The records that follow are to be repeated in full, with no pictures retained.

##########

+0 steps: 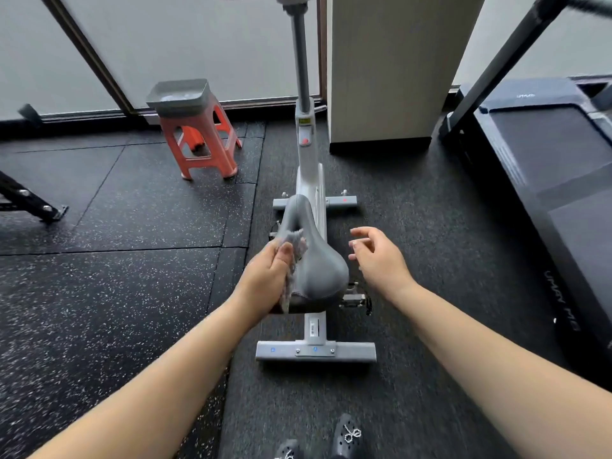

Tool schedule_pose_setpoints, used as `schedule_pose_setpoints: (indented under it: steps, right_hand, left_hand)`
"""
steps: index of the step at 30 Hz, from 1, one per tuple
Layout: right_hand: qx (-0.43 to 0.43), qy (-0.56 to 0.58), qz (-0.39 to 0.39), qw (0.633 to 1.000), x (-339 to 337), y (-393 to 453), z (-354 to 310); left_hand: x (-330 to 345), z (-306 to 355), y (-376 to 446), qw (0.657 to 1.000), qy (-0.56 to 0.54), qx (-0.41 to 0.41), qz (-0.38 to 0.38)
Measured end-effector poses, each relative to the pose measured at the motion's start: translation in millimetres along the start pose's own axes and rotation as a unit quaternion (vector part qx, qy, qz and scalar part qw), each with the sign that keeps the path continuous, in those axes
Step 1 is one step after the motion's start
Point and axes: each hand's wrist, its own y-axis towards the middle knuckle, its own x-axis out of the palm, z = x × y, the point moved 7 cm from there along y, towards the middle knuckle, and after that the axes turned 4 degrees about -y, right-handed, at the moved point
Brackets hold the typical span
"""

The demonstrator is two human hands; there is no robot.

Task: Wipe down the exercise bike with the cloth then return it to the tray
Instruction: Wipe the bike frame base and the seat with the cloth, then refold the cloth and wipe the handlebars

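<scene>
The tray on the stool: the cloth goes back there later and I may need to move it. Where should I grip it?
Probably by the two short end walls of the tray, one hand on each side, coming from above. Its rim flares wider than the stool top, so fingers can hook under it. The right hand is free; the left hand holds the cloth.

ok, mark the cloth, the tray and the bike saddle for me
cloth (298,241): head view, bunched part above the left thumb.
tray (180,94): head view, front wall, atop the orange stool.
bike saddle (319,266): head view, wide rear pad.
</scene>
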Motion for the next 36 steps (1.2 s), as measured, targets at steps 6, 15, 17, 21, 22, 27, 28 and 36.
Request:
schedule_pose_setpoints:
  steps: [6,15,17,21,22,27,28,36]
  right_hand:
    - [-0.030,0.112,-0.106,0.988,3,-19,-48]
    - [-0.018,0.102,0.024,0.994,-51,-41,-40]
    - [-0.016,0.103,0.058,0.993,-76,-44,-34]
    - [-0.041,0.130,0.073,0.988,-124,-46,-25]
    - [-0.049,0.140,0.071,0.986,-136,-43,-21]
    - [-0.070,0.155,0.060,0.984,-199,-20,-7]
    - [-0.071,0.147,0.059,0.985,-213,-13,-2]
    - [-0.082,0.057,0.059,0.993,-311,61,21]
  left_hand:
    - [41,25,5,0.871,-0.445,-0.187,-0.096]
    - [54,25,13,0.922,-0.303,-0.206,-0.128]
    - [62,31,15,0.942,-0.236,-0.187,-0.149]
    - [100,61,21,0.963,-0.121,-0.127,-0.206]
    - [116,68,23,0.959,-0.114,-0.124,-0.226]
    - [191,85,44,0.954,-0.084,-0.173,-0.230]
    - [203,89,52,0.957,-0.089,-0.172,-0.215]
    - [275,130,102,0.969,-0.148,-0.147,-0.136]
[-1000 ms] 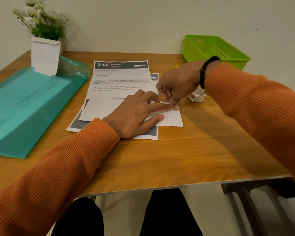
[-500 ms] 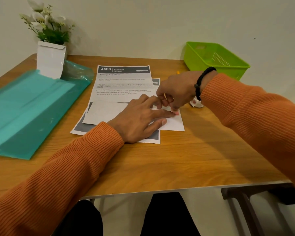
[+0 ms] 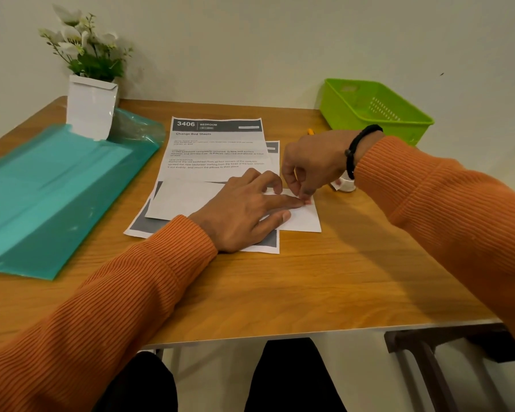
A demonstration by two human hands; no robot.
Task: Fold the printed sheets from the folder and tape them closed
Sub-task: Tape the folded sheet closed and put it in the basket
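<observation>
The printed sheets (image 3: 217,150) lie on the table (image 3: 324,278); the top one's flap is folded up, taping is just starting, another sheet waits. The left hand (image 3: 241,212) presses flat, fingers apart. The right hand (image 3: 312,168) pinches small tape, lower than before.

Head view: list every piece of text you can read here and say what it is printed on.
"3406": dark header band of the top printed sheet.
"BEDROOM": same band, right of the number.
"Change Bed Sheets": title under the band.
Body paragraphs below: too small and blurred to quote reliably.
Small white label at the band's right end: unreadable.
Second sheet underneath: its header is mostly covered, unreadable.
Folder, basket, vase: no text visible.
</observation>
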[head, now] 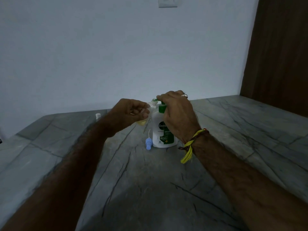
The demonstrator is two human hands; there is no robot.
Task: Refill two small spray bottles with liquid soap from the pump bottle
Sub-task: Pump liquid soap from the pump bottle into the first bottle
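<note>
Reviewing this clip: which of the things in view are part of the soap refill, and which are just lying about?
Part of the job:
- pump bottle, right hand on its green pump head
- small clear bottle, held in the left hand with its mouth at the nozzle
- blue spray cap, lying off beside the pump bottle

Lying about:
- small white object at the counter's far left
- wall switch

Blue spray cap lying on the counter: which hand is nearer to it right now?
Left, narrowly. The left hand holds the small bottle above the blue spray cap; the right hand is on the pump bottle, beyond it.
</note>
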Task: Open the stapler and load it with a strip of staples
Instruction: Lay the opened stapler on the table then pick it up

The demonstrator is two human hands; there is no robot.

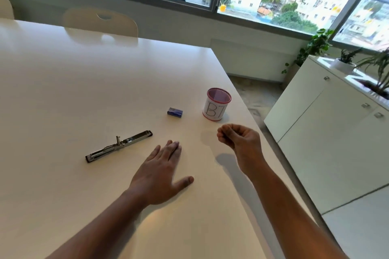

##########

■ **SOLUTION BELOW**:
+0 steps: 

Tool schedule_pose_setpoints, used as `schedule_pose_setpoints: (indented under it: steps, right_hand, left_hand)`
"""
steps: index of the step at 30 Hz, from 1, one per tuple
Layout: right_hand: qx (-0.43 to 0.43), qy (-0.56 to 0.58), qz (-0.39 to 0.39), qw (0.633 to 1.000), x (-339 to 337), y (-393 to 453), z (-354 to 310); left_hand: x (-330 to 345), z (-306 to 355), y (-376 to 446), qw (0.657 to 1.000), qy (-0.56 to 0.54), qx (-0.41 to 0.41), qz (-0.38 to 0.38)
Measured end-effector poses, each relative to the pose measured at the motion's start: translation in millimetres along the start pose's own axes and rotation as a unit quaternion (vector part qx, qy, qz and scalar part qw), each with the sign that keeps the path continuous, in those axes
Step 1 is one step after the motion's start
Point and axes: each hand's wrist, its own y-axis towards the middle knuckle, its own x-axis out of the palm, z = x × y, the point moved 7 cm from there along y, towards the middle knuckle, and after that the axes turned 4 degrees about -y, right-handed, at the moved point
Brackets hold the typical span
"""

The demonstrator is two human hands; there is no robot.

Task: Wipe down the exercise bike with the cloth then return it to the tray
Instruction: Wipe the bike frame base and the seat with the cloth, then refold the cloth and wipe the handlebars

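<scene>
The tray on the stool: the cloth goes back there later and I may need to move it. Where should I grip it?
Probably by the two short end walls of the tray, one hand on each side, coming from above. Its rim flares wider than the stool top, so fingers can hook under it. The right hand is free; the left hand holds the cloth.

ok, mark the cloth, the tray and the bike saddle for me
cloth (298,241): head view, bunched part above the left thumb.
tray (180,94): head view, front wall, atop the orange stool.
bike saddle (319,266): head view, wide rear pad.
</scene>
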Motion for the next 36 steps (1.2 s), as measured, targets at steps 6, 15, 17, 21, 22, 27, 28 and 36.
Request:
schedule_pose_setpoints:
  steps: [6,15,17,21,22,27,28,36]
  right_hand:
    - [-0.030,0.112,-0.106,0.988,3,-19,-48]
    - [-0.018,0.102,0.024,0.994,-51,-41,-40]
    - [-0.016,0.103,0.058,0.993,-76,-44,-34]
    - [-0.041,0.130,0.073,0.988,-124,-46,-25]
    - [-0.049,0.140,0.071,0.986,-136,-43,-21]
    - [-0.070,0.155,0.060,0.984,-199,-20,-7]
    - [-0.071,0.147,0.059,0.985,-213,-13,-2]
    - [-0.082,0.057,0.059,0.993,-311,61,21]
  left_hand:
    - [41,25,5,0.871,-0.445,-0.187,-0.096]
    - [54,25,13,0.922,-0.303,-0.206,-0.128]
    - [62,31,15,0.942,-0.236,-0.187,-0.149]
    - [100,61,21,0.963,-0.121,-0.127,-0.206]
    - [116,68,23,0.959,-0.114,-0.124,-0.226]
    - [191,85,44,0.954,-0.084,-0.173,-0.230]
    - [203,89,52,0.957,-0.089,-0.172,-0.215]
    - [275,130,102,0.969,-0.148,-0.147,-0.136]
[-1000 ms] 
[-500 ms] 
[+0 ms] 
A demonstration by two human hands; no robot.
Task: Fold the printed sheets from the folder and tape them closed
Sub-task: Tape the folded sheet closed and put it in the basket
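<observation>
The printed sheets (image 3: 217,150) lie on the table (image 3: 324,278); the top one's flap is folded up, taping is just starting, another sheet waits. The left hand (image 3: 241,212) presses flat, fingers apart. The right hand (image 3: 312,168) pinches small tape, lower than before.

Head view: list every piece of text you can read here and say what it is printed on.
"3406": dark header band of the top printed sheet.
"BEDROOM": same band, right of the number.
"Change Bed Sheets": title under the band.
Body paragraphs below: too small and blurred to quote reliably.
Small white label at the band's right end: unreadable.
Second sheet underneath: its header is mostly covered, unreadable.
Folder, basket, vase: no text visible.
</observation>
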[head, now] 
The demonstrator is two human hands; there is no robot.
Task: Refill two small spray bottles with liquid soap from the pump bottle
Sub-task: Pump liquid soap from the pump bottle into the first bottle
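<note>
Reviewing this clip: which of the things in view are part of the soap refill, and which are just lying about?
Part of the job:
- pump bottle, right hand on its green pump head
- small clear bottle, held in the left hand with its mouth at the nozzle
- blue spray cap, lying off beside the pump bottle

Lying about:
- small white object at the counter's far left
- wall switch

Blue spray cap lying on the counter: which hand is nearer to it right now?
Left, narrowly. The left hand holds the small bottle above the blue spray cap; the right hand is on the pump bottle, beyond it.
</note>
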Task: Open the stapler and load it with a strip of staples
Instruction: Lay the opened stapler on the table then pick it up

The demonstrator is two human hands; there is no robot.

This output is complete, so the exercise is closed.